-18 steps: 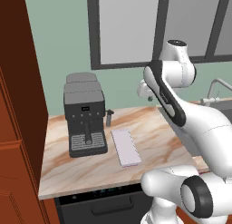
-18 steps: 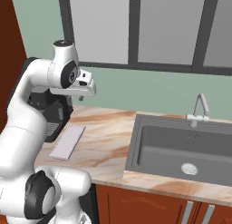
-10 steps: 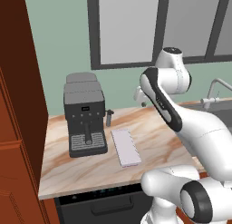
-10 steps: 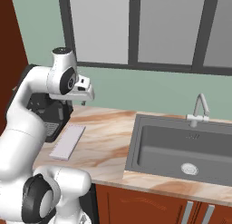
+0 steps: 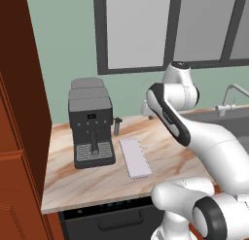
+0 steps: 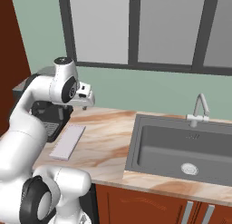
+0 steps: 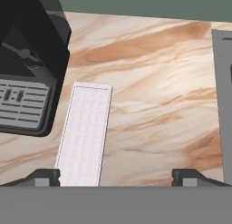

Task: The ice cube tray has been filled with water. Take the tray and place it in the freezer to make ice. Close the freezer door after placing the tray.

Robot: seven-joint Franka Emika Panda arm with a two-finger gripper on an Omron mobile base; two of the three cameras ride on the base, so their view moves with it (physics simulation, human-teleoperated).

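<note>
**Sizing up the tray before the reach**

Lying flat on the marble table, the ice cube tray (image 5: 134, 157) sits just beside the black coffee machine (image 5: 91, 121), its long side running alongside the machine's drip grate, nothing resting on it. From my hand camera it shows as a thin pale strip with a faint grid (image 7: 84, 133), off to the left of my line of sight.

I judge it light but awkward — thin, probably a bit flexible, and filled with water, so any tilt would likely spill. Its low profile leaves little edge to catch; I would take it across the narrow width, near the middle of its length, and keep it level.

My pincer (image 7: 116, 175) is spread wide, holding nothing, its two dark tips well apart and high above the table. It hangs from my wrist (image 6: 84, 95) between the coffee machine and the sink (image 6: 181, 146) — above the tray, not over its centre.
</note>
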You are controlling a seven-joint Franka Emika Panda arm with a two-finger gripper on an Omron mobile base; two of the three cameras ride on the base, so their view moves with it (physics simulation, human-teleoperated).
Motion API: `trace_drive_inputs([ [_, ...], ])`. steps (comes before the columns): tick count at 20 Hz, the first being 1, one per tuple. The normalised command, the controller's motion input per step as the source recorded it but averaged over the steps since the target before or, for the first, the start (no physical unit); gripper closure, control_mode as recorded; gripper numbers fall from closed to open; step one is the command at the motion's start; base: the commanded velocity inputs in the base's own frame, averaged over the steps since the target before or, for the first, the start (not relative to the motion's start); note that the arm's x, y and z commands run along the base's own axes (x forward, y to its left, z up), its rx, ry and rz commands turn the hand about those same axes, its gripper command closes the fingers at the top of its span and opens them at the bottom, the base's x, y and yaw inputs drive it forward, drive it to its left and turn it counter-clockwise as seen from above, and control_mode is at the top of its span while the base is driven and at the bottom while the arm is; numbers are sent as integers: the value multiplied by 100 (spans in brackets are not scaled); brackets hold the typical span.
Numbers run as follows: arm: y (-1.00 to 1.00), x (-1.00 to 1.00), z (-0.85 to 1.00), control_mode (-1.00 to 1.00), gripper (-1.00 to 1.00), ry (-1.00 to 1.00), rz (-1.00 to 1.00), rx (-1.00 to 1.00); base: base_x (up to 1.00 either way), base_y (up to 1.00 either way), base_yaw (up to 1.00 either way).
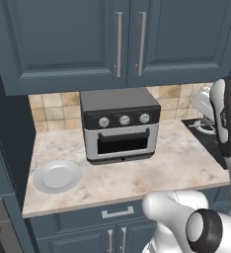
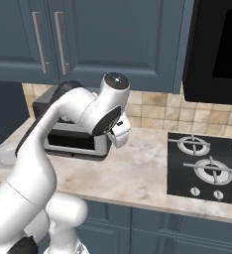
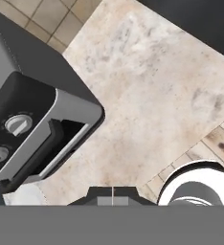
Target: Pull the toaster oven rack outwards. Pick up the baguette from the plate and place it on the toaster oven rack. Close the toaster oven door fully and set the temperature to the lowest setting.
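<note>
The robot's two dark fingers [image 3: 109,195] are clenched tip to tip with nothing between them, hanging in the air above the marbled stone desk [image 3: 147,110]. In the hand view a stretch of that desk runs straight ahead of the tips. Just to the left of the fingers a pale curved edge of the white plate [image 3: 24,197] shows, lying flat on the desk. Beyond it, still left of the fingers, stands the toaster oven [image 3: 66,103], seen from its right front corner. The toaster oven door [image 3: 68,139] sits upright against the oven's front, with its dark handle bar across the top of the window. Above the door two round silver knobs [image 3: 18,124] show on the black control strip. In the left base view the same oven [image 1: 120,101] stands at the back of the desk [image 1: 137,178] with three knobs [image 1: 124,119] in a row. There its door [image 1: 118,142] is shut flush, and the plate [image 1: 57,176] lies well apart from it, near the desk's front left edge. In the right base view the white arm [image 2: 43,144] arches across the front of the oven [image 2: 71,141], and the hand hangs by the oven's right front corner. Farther ahead and to the right of the fingers lies the black gas hob [image 2: 207,166], set into the desk. Tan tiled backsplash [image 1: 53,111] lines the wall behind, and blue-grey cabinets [image 1: 68,39] hang above it.
</note>
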Motion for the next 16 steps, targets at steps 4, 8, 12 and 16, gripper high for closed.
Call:
trace_drive_inputs([
  [4,0,-41,0,-100,100,-20,-8,5,0,0,0],
  [8,0,-6,0,-100,100,-8,-2,6,0,0,0],
  [12,0,0,1,-100,100,-3,0,8,0,0,0],
  [16,0,0,0,-100,100,0,3,7,0,0,0],
])
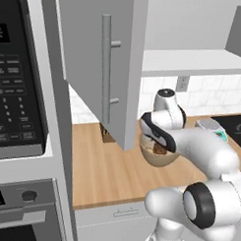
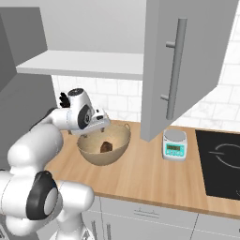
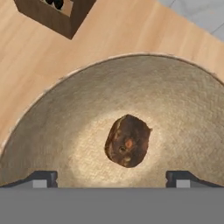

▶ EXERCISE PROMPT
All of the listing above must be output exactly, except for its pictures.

▶ PROBLEM SOLUTION
-18 steps: 
-18 steps: 
-10 steps: 
-10 steps: 
+0 steps: 
+0 steps: 
+0 steps: 

Task: The ice cube tray has been filled with water. Take the tray and place it in the freezer to make ice. Close the freezer door after placing the tray.

Robot: seven-joint Franka Emika Panda arm with a two-finger gripper on an Omron mobile base; two of the three cameras ride on the base, so their view moves with it (physics simulation, human-teleoperated).

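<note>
**Sizing up the tray before the reach**

Lying flat on the marble table, the ice cube tray (image 5: 134, 157) sits just beside the black coffee machine (image 5: 91, 121), its long side running alongside the machine's drip grate, nothing resting on it. From my hand camera it shows as a thin pale strip with a faint grid (image 7: 84, 133), off to the left of my line of sight.

I judge it light but awkward — thin, probably a bit flexible, and filled with water, so any tilt would likely spill. Its low profile leaves little edge to catch; I would take it across the narrow width, near the middle of its length, and keep it level.

My pincer (image 7: 116, 175) is spread wide, holding nothing, its two dark tips well apart and high above the table. It hangs from my wrist (image 6: 84, 95) between the coffee machine and the sink (image 6: 181, 146) — above the tray, not over its centre.
</note>
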You are controlling a seven-joint Franka Emika Panda arm with a two-finger gripper on an Omron mobile base; two of the three cameras ride on the base, so their view moves with it (physics simulation, human-teleoperated).
Motion API: `trace_drive_inputs([ [_, ...], ])`. steps (comes before the columns): tick count at 20 Hz, the first being 1, one per tuple. The normalised command, the controller's motion input per step as the source recorded it but averaged over the steps since the target before or, for the first, the start (no physical unit); gripper closure, control_mode as recorded; gripper numbers fall from closed to open; step one is the command at the motion's start; base: the commanded velocity inputs in the base's own frame, averaged over the steps since the target before or, for the first, the start (not relative to the motion's start); note that the arm's x, y and z commands run along the base's own axes (x forward, y to its left, z up), its rx, ry and rz commands turn the hand about those same axes, its gripper command closes the fingers at the top of its span and opens them at the bottom, the base's x, y and yaw inputs drive it forward, drive it to its left and turn it counter-clockwise as seen from above, and control_mode is at the top of its span while the base is driven and at the bottom while the arm is; numbers are sent as integers: the value multiplied by 100 (spans in brackets are not scaled); brackets hold the typical span.
Numbers run as follows: arm: y (-1.00 to 1.00), x (-1.00 to 1.00), z (-0.85 to 1.00), control_mode (-1.00 to 1.00), gripper (-1.00 to 1.00), ry (-1.00 to 1.00), rz (-1.00 to 1.00), rx (-1.00 to 1.00); base: base_x (up to 1.00 either way), base_y (up to 1.00 either way), base_yaw (up to 1.00 either way).
Target: Pull the toaster oven rack outwards. Pick up the baguette from the plate and place it on the toaster oven rack. Close the toaster oven door fully and set the temperature to the lowest setting.
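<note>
The robot's two dark fingers [image 3: 109,195] are clenched tip to tip with nothing between them, hanging in the air above the marbled stone desk [image 3: 147,110]. In the hand view a stretch of that desk runs straight ahead of the tips. Just to the left of the fingers a pale curved edge of the white plate [image 3: 24,197] shows, lying flat on the desk. Beyond it, still left of the fingers, stands the toaster oven [image 3: 66,103], seen from its right front corner. The toaster oven door [image 3: 68,139] sits upright against the oven's front, with its dark handle bar across the top of the window. Above the door two round silver knobs [image 3: 18,124] show on the black control strip. In the left base view the same oven [image 1: 120,101] stands at the back of the desk [image 1: 137,178] with three knobs [image 1: 124,119] in a row. There its door [image 1: 118,142] is shut flush, and the plate [image 1: 57,176] lies well apart from it, near the desk's front left edge. In the right base view the white arm [image 2: 43,144] arches across the front of the oven [image 2: 71,141], and the hand hangs by the oven's right front corner. Farther ahead and to the right of the fingers lies the black gas hob [image 2: 207,166], set into the desk. Tan tiled backsplash [image 1: 53,111] lines the wall behind, and blue-grey cabinets [image 1: 68,39] hang above it.
</note>
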Motion for the next 16 steps, targets at steps 4, 8, 12 and 16, gripper high for closed.
Call:
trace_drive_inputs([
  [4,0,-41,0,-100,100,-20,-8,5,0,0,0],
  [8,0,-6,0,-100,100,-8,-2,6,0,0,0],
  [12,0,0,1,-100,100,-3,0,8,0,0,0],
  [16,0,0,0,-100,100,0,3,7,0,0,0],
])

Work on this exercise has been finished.